• _To do_: Copy the listing below line for line, starting at its first line and ending with the line that has "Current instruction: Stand" in it. Add nothing.

^^^^^^^^

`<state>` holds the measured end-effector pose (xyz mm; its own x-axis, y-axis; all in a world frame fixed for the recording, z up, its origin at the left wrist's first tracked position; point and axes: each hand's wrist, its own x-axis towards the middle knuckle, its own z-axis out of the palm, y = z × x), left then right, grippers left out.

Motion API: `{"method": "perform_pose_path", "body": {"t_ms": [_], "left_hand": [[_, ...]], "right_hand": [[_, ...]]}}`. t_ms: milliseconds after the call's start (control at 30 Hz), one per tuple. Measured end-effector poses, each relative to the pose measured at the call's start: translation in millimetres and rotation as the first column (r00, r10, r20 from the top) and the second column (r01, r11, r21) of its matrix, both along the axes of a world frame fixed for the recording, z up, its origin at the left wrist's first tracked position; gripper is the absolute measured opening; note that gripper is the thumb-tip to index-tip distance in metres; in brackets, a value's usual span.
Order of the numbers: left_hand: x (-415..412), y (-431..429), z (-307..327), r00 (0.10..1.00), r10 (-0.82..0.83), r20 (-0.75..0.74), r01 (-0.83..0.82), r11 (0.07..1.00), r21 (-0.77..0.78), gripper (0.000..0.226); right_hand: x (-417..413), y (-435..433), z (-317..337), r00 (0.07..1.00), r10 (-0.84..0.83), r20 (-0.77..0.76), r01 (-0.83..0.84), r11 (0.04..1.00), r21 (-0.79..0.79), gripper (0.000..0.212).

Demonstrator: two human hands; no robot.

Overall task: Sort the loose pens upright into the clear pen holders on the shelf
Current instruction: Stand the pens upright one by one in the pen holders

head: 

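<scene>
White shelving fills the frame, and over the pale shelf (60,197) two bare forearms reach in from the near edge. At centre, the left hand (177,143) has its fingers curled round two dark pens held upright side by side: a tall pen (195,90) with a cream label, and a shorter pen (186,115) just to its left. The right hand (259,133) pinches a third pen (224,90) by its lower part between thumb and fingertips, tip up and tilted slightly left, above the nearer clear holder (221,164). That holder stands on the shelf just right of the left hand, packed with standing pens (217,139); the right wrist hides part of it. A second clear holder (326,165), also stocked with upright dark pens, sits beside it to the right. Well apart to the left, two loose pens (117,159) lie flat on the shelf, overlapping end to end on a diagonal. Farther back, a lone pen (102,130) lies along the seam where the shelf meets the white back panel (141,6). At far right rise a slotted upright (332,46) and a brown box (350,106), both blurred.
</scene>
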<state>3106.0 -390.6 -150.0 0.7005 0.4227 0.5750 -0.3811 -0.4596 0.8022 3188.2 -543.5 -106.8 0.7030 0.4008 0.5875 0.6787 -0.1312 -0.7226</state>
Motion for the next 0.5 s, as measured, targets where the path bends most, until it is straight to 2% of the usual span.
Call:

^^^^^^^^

• _Exercise output_:
`<state>` holds the measured end-effector pose (xyz mm; its own x-axis, y-axis; all in a world frame fixed for the recording, z up, its origin at the left wrist's first tracked position; point and axes: each hand's wrist, its own x-axis towards the middle knuckle, its own z-axis out of the palm, y = z × x), left then right, grippers left out.

Motion API: `{"method": "perform_pose_path", "body": {"t_ms": [_], "left_hand": [[_, ...]], "right_hand": [[_, ...]]}}`. t_ms: milliseconds after the call's start (control at 30 Hz), one per tuple. Measured end-effector poses, each relative to the pose measured at the call's start: translation in millimetres and rotation as the first column (r00, r10, r20 from the top) and the second column (r01, r11, r21) of its matrix, both along the axes of a world frame fixed for the recording, z up, its origin at the left wrist's first tracked position; gripper is the absolute measured opening; note that gripper is the thumb-tip to index-tip distance in metres; in brackets, a value's usual span.
Order of the numbers: left_hand: x (-415..412), y (-431..429), z (-307..327), r00 (0.10..1.00), r10 (-0.82..0.83), r20 (-0.75..0.74), r01 (-0.83..0.82), r11 (0.07..1.00), r21 (-0.77..0.78), gripper (0.000..0.226); right_hand: x (-417..413), y (-435..433), z (-317..337), r00 (0.07..1.00), r10 (-0.84..0.83), r20 (-0.77..0.76), r01 (-0.83..0.84), r11 (0.04..1.00), r21 (-0.79..0.79), gripper (0.000..0.212).

Demonstrator: two human hands; no robot.

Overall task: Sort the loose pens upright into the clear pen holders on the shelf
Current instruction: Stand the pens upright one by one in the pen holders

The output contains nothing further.